In many ways Maggie Rogers is still a very new artist, but she does have a back catalogue. In fact, her still active Bandcamp page is full of hidden gems, such as a Felix Snow (Kiiara, Terror Jr) remix of “Resonant Body”, the opening track of Blood Ballet - a pre-fame independent album release. “Alaska” and Now That The Light Is Fading mark a new chapter, if not an entirely new book, in Rogers’ musicianship, though. While not entirely leaving behind her folk roots, which were rich in layered vocals and adorned with cellos and the odd banjo, the new releases feel like more of an arrival than a departure. “I guess this was just for me to try out pop music and to see what my music sounded like in that space. I think the goal was to maybe play a small stage on a festival next year,” she explains of the EP. “I never in my wildest dreams thought that things could’ve gone so incredibly well.”
Rogers quickly sold out her debut U.K. headline shows in a matter of minutes. Taking place at Omeara in London Bridge, the intimate shows were, as Rogers herself explains, an experience that many artists can only dream of: “The day leading up to the [first] Omeara show I was having a really rough day, all the travelling was starting to wear on me and I was really really tired. Playing that show was the most recharging, re-energising, rejuvenating experience. People always say the crowds in London are unbelievable, but it was really just overwhelming and wild. That show was just magical.”
Exactly one week after our first conversation, it’s the aftermath of another - much larger, equally hot ticket - bill topping gig at Electric Brixton. Teasing new material, showcasing the EP, older tracks and a couple of covers, Rogers’ dynamic stage presence had the sold out crowd hanging off every word. There’s a rare connection which she shares her audience. She explains how her friend is selling merch and had texted her beforehand to say how she wish she could be friends with all the amazing fans buying everything up. Her reworking of Neil Young’s “Harvest Moon” into a melancholic pop floorfiller proves a real highlight. Young’s team had previously declined to allow a studio version release, however Rogers understands their decision based upon the sentiment and prestige engrained in the song.
For so many artists the transition from independent releases to the major label league means giving up control, creative freedom and often relying upon team members to steer the project. This is something Rogers had been reluctant to consider, but she quickly realised upon signing - with Polydor in the U.K. and Capitol in the U.S. - that not things were different from the horror stories she’d imagined.
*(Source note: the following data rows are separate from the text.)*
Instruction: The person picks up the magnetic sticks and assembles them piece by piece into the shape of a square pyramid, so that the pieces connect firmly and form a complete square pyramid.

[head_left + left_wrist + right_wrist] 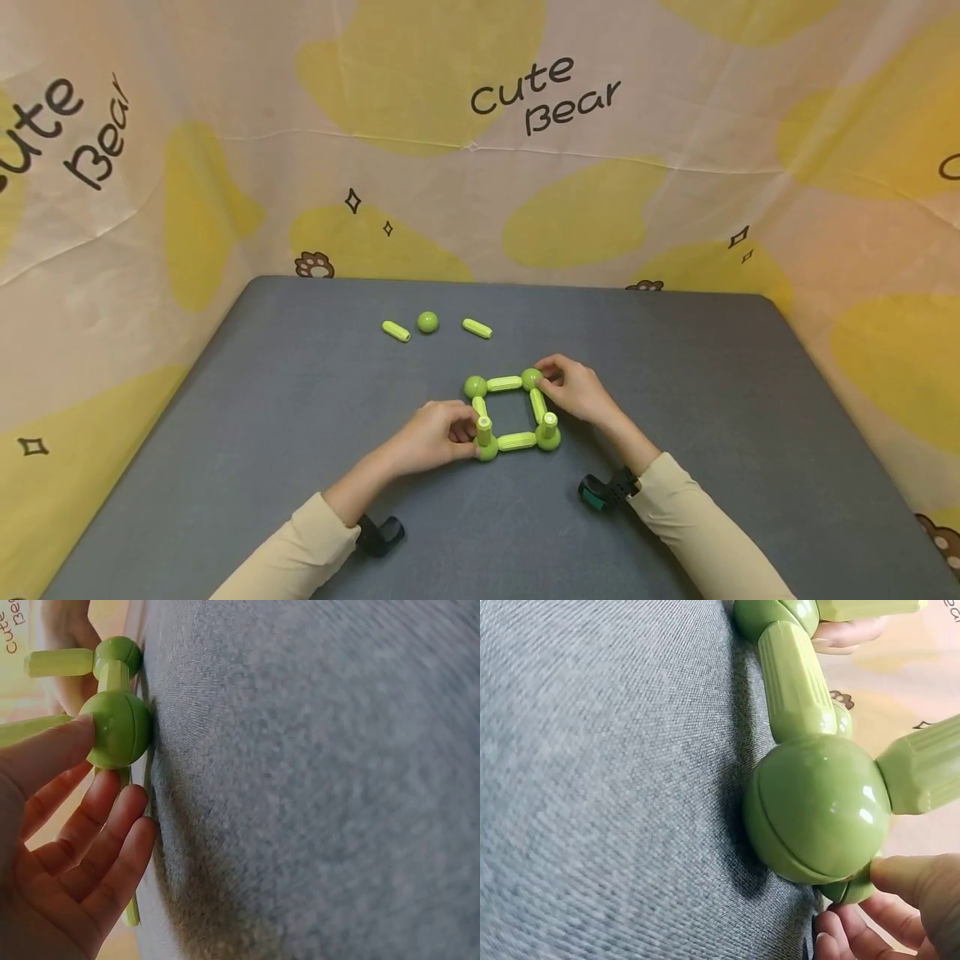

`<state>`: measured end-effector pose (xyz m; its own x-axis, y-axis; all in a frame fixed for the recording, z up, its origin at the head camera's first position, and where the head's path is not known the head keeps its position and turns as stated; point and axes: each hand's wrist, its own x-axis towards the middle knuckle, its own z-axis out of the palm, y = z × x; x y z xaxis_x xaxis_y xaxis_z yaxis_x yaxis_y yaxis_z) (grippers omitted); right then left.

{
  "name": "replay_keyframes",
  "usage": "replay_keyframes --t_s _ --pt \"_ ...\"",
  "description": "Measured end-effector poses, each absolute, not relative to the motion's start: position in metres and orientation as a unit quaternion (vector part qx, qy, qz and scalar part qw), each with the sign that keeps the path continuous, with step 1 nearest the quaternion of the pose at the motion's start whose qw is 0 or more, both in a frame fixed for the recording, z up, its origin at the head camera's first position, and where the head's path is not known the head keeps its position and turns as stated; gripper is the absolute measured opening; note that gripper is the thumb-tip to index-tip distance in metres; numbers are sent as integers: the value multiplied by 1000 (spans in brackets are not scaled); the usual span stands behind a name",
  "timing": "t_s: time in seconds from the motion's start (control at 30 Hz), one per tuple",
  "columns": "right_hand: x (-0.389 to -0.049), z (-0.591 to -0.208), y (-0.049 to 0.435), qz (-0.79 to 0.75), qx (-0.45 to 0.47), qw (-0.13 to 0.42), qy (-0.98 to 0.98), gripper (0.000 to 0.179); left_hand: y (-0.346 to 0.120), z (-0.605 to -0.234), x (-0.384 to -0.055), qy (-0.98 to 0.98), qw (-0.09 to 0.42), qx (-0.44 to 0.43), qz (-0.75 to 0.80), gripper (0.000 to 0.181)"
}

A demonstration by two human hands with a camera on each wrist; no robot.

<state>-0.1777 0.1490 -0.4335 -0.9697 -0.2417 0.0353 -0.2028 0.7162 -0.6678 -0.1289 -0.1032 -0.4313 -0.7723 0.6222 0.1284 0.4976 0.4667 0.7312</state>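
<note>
A square of green balls joined by ribbed yellow-green rods lies on the table, with the front rod (517,442) between its near corners. Short rods stand upright on the near-left ball (488,452) and the near-right ball (548,438). My left hand (431,435) grips the near-left ball, its thumb pressed to the side in the left wrist view. At the far-right ball (529,379), my right hand (579,390) pinches with thumb and fingers. In the right wrist view the near-right ball (821,810) stands in front and partly hides that grip. The far-left ball (475,387) is untouched.
Farther back on the grey table (300,392) lie a loose green ball (427,322), a loose rod (396,331) to its left and another rod (477,328) to its right. A printed fabric backdrop (420,100) encloses the table's back and sides.
</note>
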Motion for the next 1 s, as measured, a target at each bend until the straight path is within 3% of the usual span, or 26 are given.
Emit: replay_keyframes --t_s 0.23,0.63,1.0 --pt "-169 -434 155 -370 -117 19 921 25 -111 -424 -136 858 84 320 394 19" --pt "-123 -429 173 -381 -158 63 909 30 -116 -422 -172 882 14 219 417 20" --pt "-106 -433 174 -378 -212 43 900 35 -106 -431 -182 884 38 220 412 25"
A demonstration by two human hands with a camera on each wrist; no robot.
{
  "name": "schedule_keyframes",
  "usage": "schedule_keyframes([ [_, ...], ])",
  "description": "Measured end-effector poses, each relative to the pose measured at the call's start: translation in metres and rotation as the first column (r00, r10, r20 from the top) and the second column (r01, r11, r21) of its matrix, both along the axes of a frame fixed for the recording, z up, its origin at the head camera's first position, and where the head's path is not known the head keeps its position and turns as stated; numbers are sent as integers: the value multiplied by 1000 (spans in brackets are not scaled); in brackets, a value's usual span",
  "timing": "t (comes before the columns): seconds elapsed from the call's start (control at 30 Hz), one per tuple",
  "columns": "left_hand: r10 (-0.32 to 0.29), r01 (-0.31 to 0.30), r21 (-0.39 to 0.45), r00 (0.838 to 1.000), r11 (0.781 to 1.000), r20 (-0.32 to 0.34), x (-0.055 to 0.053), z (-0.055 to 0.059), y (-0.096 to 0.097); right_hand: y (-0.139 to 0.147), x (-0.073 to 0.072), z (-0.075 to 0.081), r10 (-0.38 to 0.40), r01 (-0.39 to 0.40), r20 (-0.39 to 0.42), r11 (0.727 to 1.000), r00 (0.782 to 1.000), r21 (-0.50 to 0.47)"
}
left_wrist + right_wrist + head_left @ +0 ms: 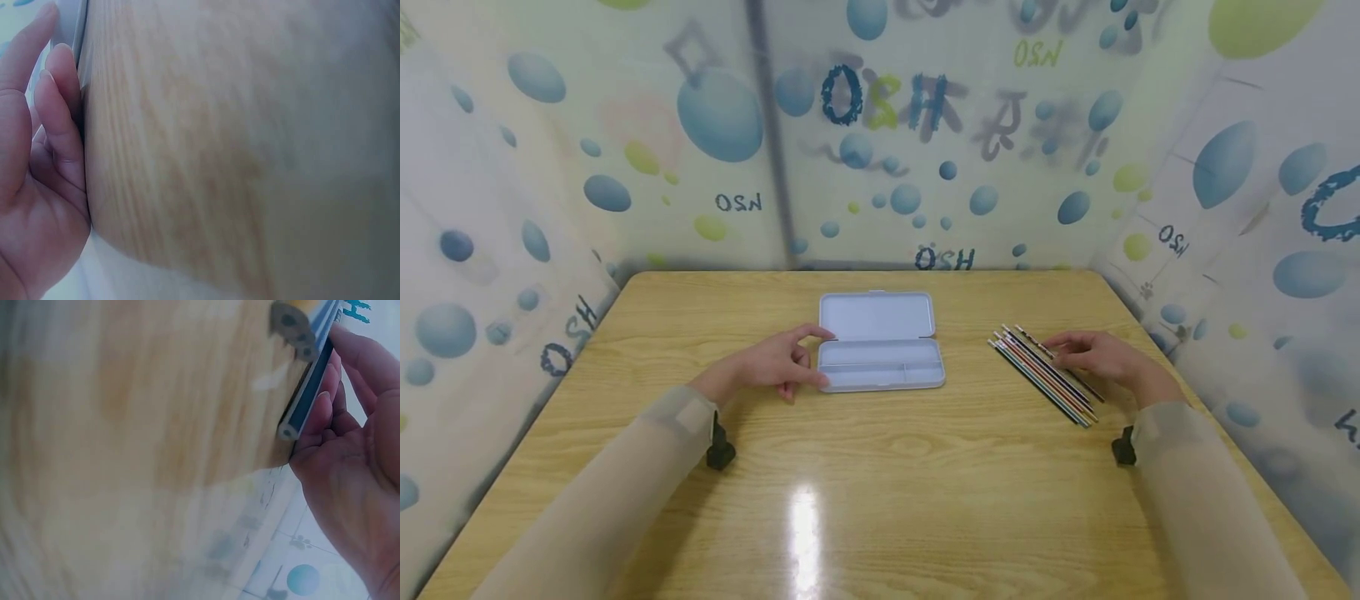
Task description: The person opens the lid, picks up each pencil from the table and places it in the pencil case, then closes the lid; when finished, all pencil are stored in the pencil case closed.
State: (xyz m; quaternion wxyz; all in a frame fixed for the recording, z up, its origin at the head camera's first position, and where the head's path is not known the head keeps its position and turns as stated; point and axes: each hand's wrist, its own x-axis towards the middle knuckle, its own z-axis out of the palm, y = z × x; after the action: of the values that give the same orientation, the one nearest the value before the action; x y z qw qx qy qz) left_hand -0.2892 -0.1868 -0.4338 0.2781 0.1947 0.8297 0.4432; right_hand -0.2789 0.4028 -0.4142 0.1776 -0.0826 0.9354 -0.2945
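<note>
Slim multicoloured pencils (1043, 379) lie in a slanted bundle at 2 o'clock on the glossy yellow-brown wood-grain table (925, 517) in my head view. I have the right hand (1101, 357) at the bundle's 2 o'clock edge, thumb and forefinger pinching a black-and-white patterned pencil (1028, 336). At 12 o'clock sits a pale-blue rectangular hinged pencil case (865, 377), lid folded back; the left hand (778, 360) touches its 9 o'clock end, thumb and forefinger spread wide. My left wrist view shows that hand at 9 o'clock. My right wrist view shows blurred pencil ends around 1 o'clock.
</note>
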Motion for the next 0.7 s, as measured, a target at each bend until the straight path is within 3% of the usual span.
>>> schedule_keyframes([
  [0.27, 2, -2, 3, 1000, 1000, 3, 2, 2, -1, -2, -3, -1, -1, 1, -9, 1000, 1000, 9],
  [0.7, -6, 6, -15, 1000, 1000, -23, 0, 1, -2, -3, -3, 1, -8, 20, -134, 996, 991, 88],
])
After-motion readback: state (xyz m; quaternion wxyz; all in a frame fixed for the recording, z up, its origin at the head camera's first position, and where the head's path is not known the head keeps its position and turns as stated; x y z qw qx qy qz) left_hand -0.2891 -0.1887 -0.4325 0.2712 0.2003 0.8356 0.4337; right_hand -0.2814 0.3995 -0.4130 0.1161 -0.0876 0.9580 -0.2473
“I think the biggest surprise of all was actually a really nice surprise,” she says. “I had all these meetings with all these record labels and I wasn’t really sure what to make of them. I come from a culture that isn’t very sure of what to make of record labels, but what I came away with from the process was that people who work at record labels are really good people who really love music.”
With her Glastonbury set this weekend, a moment which is certain to be pivotal for the young star-in-waiting, the anticipation of a follow up track or project from Rogers to better Now That The Light Is Fading is skyrocketing. Knowing Maggie Rogers beautifully measured approach to winning people over, online and on-stage, she won’t disappoint.